** Work required **
Filter the entries below, keeping only lines with the word "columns".

▶

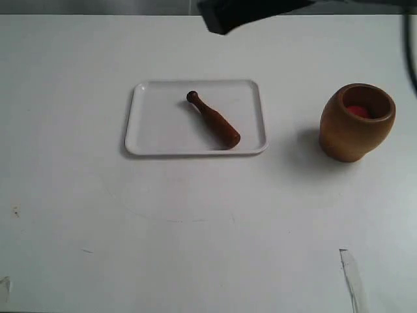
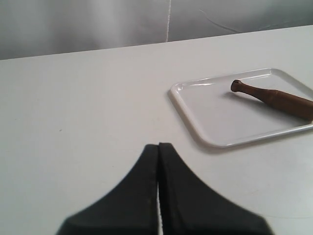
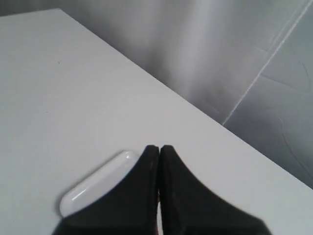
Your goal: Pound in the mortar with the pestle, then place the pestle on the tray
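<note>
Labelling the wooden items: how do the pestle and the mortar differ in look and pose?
The pestle is a slim reddish-brown club; the mortar is a fat light-brown cup. The pestle lies flat on the white tray; the mortar stands upright on the table, apart from the tray. Both are wooden.

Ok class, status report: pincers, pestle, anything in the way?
Left pincer, right pincer shut, empty. Pestle lying on tray. Mortar apart, upright. Nothing seen in the way.

We record a white bench (image 1: pixel 195 228) bearing a white tray (image 1: pixel 156 127) mid-bench and a wooden mortar (image 1: pixel 355 134) upright, apart from it.
</note>
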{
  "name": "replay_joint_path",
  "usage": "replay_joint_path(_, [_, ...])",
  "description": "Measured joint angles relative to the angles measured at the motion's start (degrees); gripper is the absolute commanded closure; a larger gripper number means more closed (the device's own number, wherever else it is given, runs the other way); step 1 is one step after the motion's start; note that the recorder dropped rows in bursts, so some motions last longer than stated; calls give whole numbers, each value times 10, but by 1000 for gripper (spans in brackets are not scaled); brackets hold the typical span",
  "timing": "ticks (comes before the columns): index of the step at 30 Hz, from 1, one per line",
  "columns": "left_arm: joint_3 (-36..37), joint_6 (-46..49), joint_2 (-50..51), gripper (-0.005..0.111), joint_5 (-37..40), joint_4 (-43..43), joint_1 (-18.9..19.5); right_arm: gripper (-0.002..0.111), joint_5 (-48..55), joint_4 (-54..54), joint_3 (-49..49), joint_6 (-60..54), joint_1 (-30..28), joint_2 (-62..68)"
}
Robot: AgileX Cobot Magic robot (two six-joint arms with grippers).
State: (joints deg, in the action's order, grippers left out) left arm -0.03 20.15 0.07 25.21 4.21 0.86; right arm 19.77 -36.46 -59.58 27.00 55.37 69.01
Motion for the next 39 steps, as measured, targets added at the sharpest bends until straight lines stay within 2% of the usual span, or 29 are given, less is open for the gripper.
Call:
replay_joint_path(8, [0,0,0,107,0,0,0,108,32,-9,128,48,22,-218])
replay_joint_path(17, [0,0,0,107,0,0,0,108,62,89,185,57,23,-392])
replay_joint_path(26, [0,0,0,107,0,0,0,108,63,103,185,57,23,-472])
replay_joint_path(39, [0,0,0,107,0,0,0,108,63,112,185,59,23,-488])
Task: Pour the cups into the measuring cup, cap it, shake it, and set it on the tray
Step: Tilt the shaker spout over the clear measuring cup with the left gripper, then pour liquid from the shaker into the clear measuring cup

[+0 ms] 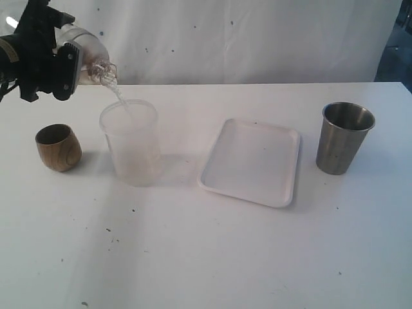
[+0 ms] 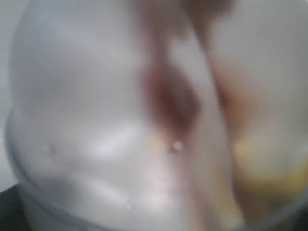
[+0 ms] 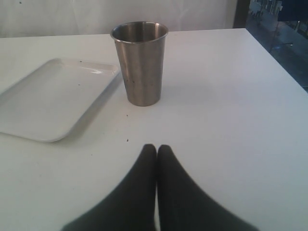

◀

** Answer to the exercise **
  "timing": "ticks (comes before the columns): index of the step at 30 Hz, from 1, one per line",
  "columns": "left_arm: joint_3 (-36..37), joint_6 (-46..49), joint_2 (-50..51), gripper (-0.005..0.111), joint_5 (-37..40), joint_4 (-43..43), joint_1 (-18.9..19.5); right_arm: gripper (-0.002..0.111), joint_5 (-48..55), joint_4 (-54..54), joint_3 (-49..49), joint_6 (-60..54), joint_1 (-30..28), joint_2 (-62..68)"

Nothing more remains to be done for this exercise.